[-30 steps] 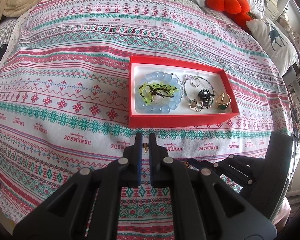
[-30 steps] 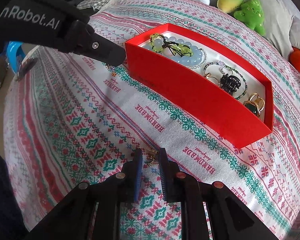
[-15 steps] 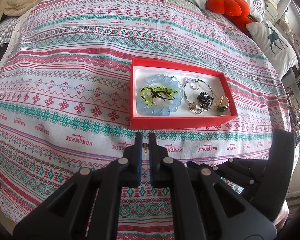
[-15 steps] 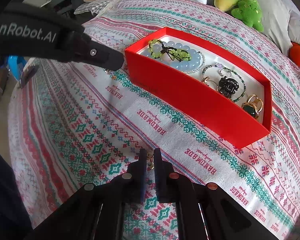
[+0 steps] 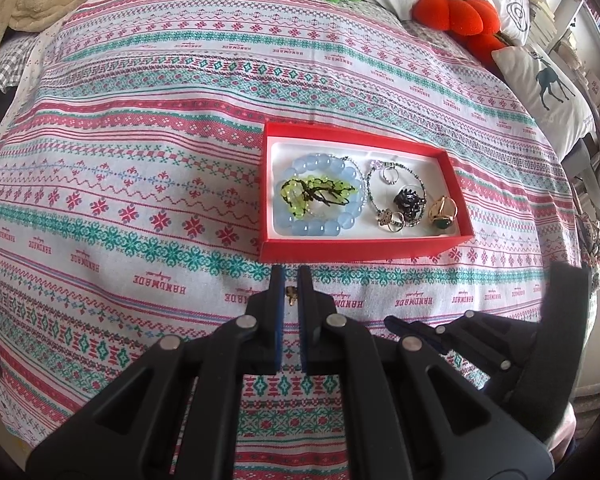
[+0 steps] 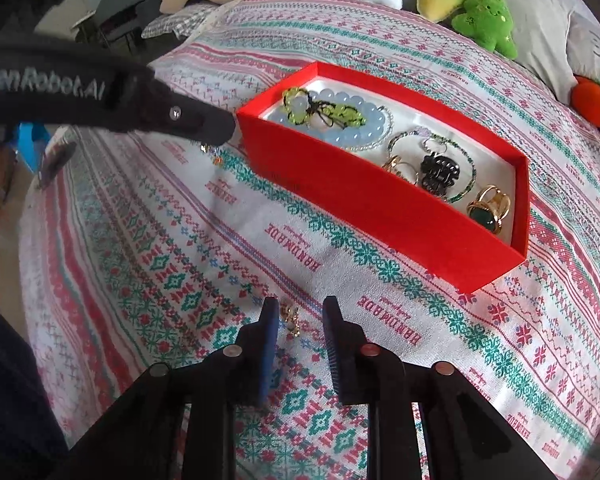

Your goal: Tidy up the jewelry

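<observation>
Near the red box, the right gripper is opening — a moment ago it squeezed the gold earring, now loose on the cloth. Left gripper pinches another earring.

Red jewelry box: shallow, rectangular, open-topped, white-lined; sits flat on the patterned cloth.

Contents, left end: pale blue bead bracelet, lying flat as a ring; yellow-green bead piece with dark cord resting inside and on top of it.

Contents, middle: thin green-beaded loop lying flat; small silver ring within it; black cluster piece; small gold-toned ring beside that.

Contents, right end: gold ring with dark green stone, tilted.

Outside the box: small gold earring on the cloth near its long side; second small gold piece near its left corner, details too small to tell.
</observation>
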Motion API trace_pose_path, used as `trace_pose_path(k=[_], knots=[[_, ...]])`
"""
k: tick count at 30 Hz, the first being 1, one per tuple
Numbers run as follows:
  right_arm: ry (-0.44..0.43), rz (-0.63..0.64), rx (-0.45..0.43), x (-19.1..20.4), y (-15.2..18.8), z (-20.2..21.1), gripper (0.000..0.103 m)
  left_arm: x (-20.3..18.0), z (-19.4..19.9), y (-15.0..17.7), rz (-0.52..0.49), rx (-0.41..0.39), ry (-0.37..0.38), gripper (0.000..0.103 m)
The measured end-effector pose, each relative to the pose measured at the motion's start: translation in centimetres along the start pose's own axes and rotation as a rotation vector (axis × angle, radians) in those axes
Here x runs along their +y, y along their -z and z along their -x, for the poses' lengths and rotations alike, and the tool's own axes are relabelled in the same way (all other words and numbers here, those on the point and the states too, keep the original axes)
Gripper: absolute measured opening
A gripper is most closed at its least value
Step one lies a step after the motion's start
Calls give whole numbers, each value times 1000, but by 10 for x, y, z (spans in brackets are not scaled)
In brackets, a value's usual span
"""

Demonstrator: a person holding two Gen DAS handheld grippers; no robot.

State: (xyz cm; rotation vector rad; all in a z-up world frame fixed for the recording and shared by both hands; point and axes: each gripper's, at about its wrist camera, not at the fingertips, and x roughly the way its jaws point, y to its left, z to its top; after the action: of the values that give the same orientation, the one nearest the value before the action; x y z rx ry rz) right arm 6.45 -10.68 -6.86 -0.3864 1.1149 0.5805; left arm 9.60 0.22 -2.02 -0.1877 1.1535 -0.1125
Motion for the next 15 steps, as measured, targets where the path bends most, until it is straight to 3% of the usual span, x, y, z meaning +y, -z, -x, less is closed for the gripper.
trace_pose_path(k=[7, 9, 10, 15], knots=[[-17, 7, 5, 4, -3, -11, 23, 0, 0, 1, 0, -1, -3, 7], [-13, 13, 4, 5, -4, -14, 17, -1, 0, 2, -4, 1, -1, 7], [-21, 16, 3, 6, -4, -14, 8, -1, 0, 2, -4, 1, -2, 7], [-20, 18, 1, 7, -4, -14, 7, -1, 1, 1, -1, -2, 0, 7]])
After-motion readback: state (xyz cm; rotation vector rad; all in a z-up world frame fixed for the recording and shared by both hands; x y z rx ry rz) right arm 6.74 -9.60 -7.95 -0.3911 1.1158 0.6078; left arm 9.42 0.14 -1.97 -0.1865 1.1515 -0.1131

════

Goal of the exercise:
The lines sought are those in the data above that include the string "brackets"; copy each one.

Your response:
Calls give whole numbers, each value times 1000, but by 10 for x, y, z (spans in brackets are not scaled)
In brackets, a value's usual span

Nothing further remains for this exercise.